### Task details
Write exactly the lines running from the start of the material below to the line that includes "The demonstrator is", and include no pictures.

### Data extract
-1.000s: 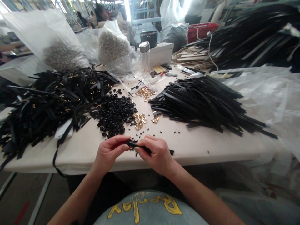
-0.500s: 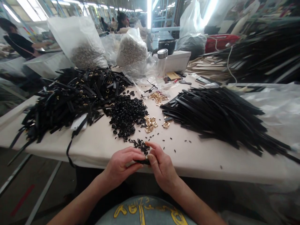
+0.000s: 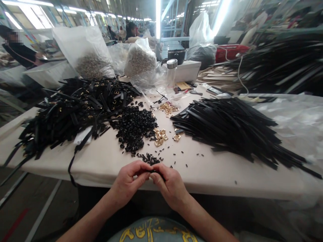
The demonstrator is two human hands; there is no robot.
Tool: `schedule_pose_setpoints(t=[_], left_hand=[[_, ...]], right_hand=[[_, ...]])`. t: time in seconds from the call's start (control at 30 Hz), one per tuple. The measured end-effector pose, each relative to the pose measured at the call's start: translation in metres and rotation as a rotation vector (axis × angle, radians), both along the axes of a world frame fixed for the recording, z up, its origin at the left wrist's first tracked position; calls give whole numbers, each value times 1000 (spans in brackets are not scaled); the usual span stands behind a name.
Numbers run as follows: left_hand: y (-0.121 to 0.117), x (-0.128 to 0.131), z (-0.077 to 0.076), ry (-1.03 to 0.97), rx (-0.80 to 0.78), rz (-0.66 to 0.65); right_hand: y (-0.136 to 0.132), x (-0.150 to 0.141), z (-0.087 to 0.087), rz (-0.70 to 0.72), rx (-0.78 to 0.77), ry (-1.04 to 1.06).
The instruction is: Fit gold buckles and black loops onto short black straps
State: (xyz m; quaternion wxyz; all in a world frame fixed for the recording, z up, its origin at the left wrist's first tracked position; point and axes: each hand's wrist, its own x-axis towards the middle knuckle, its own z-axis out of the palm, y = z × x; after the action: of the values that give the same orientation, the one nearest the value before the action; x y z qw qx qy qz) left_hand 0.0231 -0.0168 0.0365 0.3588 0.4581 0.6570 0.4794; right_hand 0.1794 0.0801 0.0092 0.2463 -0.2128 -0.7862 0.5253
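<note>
My left hand (image 3: 128,183) and my right hand (image 3: 169,185) meet at the near edge of the table (image 3: 106,161), fingertips pinched together on a small black strap piece (image 3: 154,172) that is mostly hidden between them. Just beyond my fingers lie tiny black bits (image 3: 150,158). Farther off sit a heap of black rings (image 3: 133,127) and several gold buckles (image 3: 161,135). A fan of black straps (image 3: 234,126) lies to the right.
A big tangle of black straps with gold buckles (image 3: 75,111) covers the left of the table. Clear bags of small parts (image 3: 88,53) (image 3: 140,58), a lidded jar (image 3: 171,72) and a white box (image 3: 188,70) stand behind. Clear plastic sheeting (image 3: 295,117) lies right. A person (image 3: 17,50) stands far left.
Both hands have stayed pinched on the small black piece at the table's edge, drawing a little closer together. The view has tilted upward, showing more of the hall.
</note>
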Motion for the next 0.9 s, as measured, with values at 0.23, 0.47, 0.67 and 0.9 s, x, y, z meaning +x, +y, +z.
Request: schedule_pose_setpoints(t=[0.23,0.47,0.67,0.9], left_hand=[[8,7,-3,-119,-27,44],[17,9,-6,-182,-46,51],[23,13,-6,-216,-30,82],[28,12,-8,-232,-35,119]], right_hand=[[11,9,10,19,10,-175],[20,18,9,92,-168,-104],[27,19,11,167,-418,-180],[30,18,-1,176,-575,-31]])
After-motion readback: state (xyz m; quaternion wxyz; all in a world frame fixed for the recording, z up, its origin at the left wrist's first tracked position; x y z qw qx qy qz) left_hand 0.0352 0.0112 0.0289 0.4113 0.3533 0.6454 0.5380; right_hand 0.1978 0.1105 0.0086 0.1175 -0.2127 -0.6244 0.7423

### Answer to the exercise
-1.000s: 
-0.500s: 
+0.000s: 
The demonstrator is two human hands; there is no robot.

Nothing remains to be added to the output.